SWB 04/98 - Ticker

POLITIK & EINFLUSS

Starke sitzt Umweltausschuß vor
Klaus Starke, Werksleiter von BAYER Brunsbüttel, ist seit September Vorsitzender des Umweltausschusses der schleswig-holsteinischen Unternehmensverbände.

ICC diskreditiert NGOs
Die großen Konzerne machen sich Sorgen um die Demokratie - bei ihren Gegnern. Auf Initiative von NESTLÉ veröffentlichte der internationale Unternehmenszusammenschluß "INTERNATIONAL CHAMBER OF COMMERCE", zu dessen Mitgliedern auch BAYER zählt, ein Statement zu unabhängigen Nicht-Regierungsorganisationen. Die Global Players beklagen darin die Zunahme von solchen Gruppen, die es an Transparenz, Glaubwürdigkeit, demokratischer Legitimation und verantwortlichem Handeln fehlen lassen. Mit Initiativen, die diesen Kriterien entsprechen, setze man sich selbstverständlich gerne auseinander. Selten so gelacht.
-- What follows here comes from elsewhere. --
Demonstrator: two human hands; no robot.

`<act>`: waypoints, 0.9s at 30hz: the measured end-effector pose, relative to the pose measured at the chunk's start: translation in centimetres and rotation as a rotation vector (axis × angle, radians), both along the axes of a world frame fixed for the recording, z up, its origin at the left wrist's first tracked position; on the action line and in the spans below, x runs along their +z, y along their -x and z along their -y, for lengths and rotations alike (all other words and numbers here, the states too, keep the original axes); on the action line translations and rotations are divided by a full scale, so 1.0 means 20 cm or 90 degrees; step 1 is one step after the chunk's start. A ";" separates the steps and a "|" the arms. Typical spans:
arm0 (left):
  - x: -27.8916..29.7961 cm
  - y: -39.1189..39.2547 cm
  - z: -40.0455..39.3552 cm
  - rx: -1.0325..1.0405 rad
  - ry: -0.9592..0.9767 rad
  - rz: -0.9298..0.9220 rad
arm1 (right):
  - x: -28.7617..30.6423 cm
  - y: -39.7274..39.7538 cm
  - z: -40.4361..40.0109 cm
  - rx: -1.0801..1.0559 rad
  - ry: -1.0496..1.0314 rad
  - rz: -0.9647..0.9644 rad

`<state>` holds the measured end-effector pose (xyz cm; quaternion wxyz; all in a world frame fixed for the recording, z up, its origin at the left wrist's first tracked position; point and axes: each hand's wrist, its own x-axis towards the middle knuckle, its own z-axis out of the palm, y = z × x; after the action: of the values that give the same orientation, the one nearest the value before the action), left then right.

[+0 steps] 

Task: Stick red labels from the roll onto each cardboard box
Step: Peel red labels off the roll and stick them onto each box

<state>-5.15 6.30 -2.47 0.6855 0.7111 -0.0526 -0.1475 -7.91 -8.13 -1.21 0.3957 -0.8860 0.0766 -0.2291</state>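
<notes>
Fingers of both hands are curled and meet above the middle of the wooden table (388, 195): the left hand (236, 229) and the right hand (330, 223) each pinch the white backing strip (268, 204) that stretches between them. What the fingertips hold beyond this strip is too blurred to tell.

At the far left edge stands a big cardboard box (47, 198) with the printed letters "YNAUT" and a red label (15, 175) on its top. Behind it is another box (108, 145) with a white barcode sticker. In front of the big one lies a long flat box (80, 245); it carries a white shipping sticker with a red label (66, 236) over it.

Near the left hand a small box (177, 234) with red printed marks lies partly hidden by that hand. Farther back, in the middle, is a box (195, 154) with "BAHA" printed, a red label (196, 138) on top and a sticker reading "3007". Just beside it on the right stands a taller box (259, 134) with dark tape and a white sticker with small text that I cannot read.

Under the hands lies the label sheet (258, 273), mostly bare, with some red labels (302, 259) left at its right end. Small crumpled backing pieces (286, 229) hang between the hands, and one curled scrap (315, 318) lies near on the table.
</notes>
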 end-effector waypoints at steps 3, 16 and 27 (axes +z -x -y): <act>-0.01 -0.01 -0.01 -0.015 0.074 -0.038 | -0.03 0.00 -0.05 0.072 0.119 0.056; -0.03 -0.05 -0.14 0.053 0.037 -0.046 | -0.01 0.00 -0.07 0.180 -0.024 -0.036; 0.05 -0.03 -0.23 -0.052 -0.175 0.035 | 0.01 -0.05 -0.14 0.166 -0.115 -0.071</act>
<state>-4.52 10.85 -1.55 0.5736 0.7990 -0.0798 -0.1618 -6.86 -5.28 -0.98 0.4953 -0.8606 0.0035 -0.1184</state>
BAYER lud zum Europa-Forum
Im Landwirtschaftszentrum Monheim fand das siebte BAYER-Europa- Forum statt. 73 Personen aus 15 Ländern nahmen daran teil, BetriebsrätInnen, LandessprecherInnen und VertreterInnen der Geschäftsleitung. Hans-Joachim Möller, auf der Versammlung als Nachfolger Rolf Nietzards zum Vorsitzenden des Europa-Forums gewählt, setzte sich in seiner Antrittsrede für dessen Ausbau ein und forderte im Falle einer Unternehmensentscheidung, die mehrere Länder tangiert, ein Beratungsrecht der jeweiligen Beschäftigten-VertreterInnen. Ob solche "Runden Tische" nebst freundlichen Gesuchen, in bestimmten Fällen doch bitte auch mitangehört zu werden, ausreichen, um die Rechte der Beschäftigten gegen die "Internationale des Kapitals" zu verteidigen, ist jedoch zu bezweifeln.

Herzog in Bitterfeld
Bundespräsident Roman Herzog besuchte Bitterfeld und zeigte sich bei einer Betriebsbesichtigung des dortigen BAYER-Werkes in Begleitung von Reinhard Höppner angetan vom Wandel im Chemiedreieck. Auf dem Arbeitsmarkt hat dieser Wandel zu einer Erwerbslosenquote von 25 % in der Region  geführt. Aber davon zeigte sich Herzog unbeeindruckt, "Die Chemie wird leben" verkündete er unverdrossen. Für wen, stellt sich die Frage?